The first point is that the fourth-quarter decline could yet be revised away. Neither the widely-watched purchasing managers’ surveys nor labour market data suggested output contraction – aggregate hours worked in the economy rose by 0.4% in the fourth quarter. As an example of the revisability of GDP data, a 0.4% decline originally reported for the third quarter of 2009 has since changed to a 0.2% rise.
The Office for National Statistics releases its initial estimate for the first quarter on 25 April. It has already published January output data for the services and industrial sectors, which account for 92% of GDP. Combined output was 0.4% above the fourth-quarter level. With little reason to expect a relapse in February and March, this has led some commentators to expect a solid quarterly GDP print.

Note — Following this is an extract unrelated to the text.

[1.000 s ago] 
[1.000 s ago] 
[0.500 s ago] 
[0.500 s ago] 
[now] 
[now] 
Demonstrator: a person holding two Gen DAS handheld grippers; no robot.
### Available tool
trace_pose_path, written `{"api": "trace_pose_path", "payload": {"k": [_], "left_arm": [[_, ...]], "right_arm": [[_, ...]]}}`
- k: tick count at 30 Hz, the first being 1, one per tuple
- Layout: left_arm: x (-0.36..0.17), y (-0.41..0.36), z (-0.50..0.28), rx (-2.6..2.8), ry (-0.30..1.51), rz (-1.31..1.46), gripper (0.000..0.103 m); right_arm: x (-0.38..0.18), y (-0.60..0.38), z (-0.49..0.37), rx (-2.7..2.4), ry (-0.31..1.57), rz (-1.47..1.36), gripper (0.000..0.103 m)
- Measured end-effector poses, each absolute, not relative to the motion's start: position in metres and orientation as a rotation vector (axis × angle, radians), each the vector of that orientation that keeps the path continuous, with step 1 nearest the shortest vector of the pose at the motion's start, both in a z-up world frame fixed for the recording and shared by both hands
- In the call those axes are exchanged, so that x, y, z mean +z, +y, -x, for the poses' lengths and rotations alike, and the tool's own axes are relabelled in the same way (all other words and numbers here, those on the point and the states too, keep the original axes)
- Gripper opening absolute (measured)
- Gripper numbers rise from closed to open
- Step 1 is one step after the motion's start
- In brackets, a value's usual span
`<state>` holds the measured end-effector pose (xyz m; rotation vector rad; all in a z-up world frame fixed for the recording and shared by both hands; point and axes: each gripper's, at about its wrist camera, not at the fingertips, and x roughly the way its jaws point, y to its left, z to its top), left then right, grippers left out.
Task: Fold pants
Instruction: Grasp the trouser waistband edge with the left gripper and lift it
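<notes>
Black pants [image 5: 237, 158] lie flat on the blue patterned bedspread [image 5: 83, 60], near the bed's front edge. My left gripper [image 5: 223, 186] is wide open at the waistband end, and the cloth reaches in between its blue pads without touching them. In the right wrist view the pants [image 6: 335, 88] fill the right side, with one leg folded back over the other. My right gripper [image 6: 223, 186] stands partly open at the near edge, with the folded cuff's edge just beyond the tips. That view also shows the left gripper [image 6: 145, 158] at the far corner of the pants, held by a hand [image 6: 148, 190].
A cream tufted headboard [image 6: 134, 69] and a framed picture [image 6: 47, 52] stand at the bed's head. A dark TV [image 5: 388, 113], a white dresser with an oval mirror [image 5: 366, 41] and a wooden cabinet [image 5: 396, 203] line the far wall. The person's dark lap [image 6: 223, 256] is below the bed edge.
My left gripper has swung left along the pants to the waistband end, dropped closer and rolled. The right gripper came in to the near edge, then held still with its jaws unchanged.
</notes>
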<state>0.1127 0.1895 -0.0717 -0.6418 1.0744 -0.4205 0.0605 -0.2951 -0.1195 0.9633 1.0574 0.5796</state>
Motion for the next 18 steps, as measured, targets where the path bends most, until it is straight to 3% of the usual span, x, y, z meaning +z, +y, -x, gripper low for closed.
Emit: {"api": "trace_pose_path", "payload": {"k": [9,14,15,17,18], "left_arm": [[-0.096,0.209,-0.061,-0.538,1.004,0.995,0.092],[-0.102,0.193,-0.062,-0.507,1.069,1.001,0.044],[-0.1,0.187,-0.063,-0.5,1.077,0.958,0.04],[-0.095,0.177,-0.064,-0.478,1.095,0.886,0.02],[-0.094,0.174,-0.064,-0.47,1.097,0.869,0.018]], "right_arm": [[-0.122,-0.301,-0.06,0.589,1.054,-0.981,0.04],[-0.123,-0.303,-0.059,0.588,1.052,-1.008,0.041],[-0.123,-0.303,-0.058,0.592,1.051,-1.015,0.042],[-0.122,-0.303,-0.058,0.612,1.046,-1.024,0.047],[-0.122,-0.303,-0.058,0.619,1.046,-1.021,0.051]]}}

The fly in the ointment, however, is – again – the construction sector. Unadjusted construction output plunged in January to stand 19% below its fourth-quarter average. An attempt to adjust for seasonal weakness implies a still-large 10% decline. Combining this with the 0.4% rise in services / industrial output in January suggests that GDP was 0.4% lower than in the fourth quarter – see first chart. So a rebound is needed in February and March to prevent a quarterly contraction.
Construction output is highly volatile and it is reasonable to expect a big bounce in February and March. This may not, however, arrive early enough to be fully reflected in the initial quarterly GDP estimate. The notion that construction will act as a drag on first-quarter GDP, moreover, is supported by earlier weakness in orders, which usually lead output – second chart.
The view here is that the two-quarter GDP decline definition is misleading and the UK is not in a recession as properly defined as a “pronounced, pervasive and persistent” decline in economic indicators, to use the formulation of the US Economic Cycle Research Institute. The odds are that the first-quarter print will be positive but the ability of official statisticians to wreck the hopes of Chancellors should never be underestimated.